Right; it doesn't support templates yet, and reviewing my own patch it
looks like the interaction with ctors and dtors could use some work, at
least.  (sorry)

I think a renaming to "implicit_static" may help, so I'll do that in the
next iteration.

Are there other aspects that would need documentation/improvement for
you to be happier with this?

Out of interest, how do you feel about the alternate "singleton"
attribute proposed in my plan:
http://dmalcolm.fedorapeople.org/gcc/global-state/singletons.html#a-singleton-removal-optimization
(I have only a partially-working implementation of this other
attribute).

>   Also Why can't we use some
> preprocess tricks instead of adding this extension?

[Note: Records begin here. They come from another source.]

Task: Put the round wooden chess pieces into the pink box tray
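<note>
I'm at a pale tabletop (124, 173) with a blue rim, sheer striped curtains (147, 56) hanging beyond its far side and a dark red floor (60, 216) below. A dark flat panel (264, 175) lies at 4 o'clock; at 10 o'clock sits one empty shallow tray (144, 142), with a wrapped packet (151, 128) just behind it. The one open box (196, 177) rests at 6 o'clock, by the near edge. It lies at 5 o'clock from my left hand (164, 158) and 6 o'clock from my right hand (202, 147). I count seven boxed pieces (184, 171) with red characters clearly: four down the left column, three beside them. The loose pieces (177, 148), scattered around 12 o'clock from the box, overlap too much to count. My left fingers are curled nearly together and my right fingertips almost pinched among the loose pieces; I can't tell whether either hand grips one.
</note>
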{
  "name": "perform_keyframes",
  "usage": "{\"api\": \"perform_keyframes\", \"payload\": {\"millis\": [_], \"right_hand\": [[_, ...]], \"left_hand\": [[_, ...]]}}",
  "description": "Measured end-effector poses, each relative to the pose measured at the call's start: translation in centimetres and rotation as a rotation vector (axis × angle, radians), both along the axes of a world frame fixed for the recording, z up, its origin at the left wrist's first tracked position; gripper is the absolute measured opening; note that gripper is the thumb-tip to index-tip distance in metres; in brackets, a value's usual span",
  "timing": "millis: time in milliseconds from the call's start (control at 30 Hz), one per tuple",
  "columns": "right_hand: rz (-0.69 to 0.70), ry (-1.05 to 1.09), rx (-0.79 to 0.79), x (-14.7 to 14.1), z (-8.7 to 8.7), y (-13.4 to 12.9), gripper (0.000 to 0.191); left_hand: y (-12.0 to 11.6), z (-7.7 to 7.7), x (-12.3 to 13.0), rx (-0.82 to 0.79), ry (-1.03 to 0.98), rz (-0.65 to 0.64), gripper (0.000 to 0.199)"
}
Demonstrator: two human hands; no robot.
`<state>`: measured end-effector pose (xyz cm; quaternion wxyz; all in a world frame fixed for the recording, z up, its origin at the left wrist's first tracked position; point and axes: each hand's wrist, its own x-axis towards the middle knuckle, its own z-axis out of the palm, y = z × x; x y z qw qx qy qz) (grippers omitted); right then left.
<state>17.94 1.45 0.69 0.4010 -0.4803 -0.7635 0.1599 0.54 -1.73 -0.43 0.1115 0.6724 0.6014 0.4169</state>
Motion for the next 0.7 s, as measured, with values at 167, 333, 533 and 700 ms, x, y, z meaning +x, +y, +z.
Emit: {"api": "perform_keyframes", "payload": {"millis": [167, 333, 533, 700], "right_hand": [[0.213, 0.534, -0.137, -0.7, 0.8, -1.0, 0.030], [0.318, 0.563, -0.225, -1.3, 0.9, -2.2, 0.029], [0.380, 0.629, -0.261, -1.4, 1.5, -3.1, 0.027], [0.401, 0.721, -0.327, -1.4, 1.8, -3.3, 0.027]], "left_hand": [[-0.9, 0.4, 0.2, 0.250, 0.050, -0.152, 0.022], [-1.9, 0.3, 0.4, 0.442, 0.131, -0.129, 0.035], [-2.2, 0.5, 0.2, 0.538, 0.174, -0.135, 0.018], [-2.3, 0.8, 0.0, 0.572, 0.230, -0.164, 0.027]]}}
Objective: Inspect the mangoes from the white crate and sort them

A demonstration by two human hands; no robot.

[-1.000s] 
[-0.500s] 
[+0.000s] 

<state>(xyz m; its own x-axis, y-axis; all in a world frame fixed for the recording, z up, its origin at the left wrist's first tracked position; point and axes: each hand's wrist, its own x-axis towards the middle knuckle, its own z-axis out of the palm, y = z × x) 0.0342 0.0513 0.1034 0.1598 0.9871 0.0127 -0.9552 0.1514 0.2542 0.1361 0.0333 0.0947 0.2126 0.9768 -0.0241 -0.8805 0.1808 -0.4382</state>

FWIW I initially did go down the preprocessor route: see
http://dmalcolm.fedorapeople.org/gcc/global-state/singletons.html#other-ways-to-optimize-singletons
but doing so involves a *lot* of macros: every member function and
variable needs to be marked with "MAYBE_STATIC".

The advantage of the attribute is that the macro markings can be done
per-class rather than per-member, for (waving hands) an
order-of-magnitude fewer macro uses.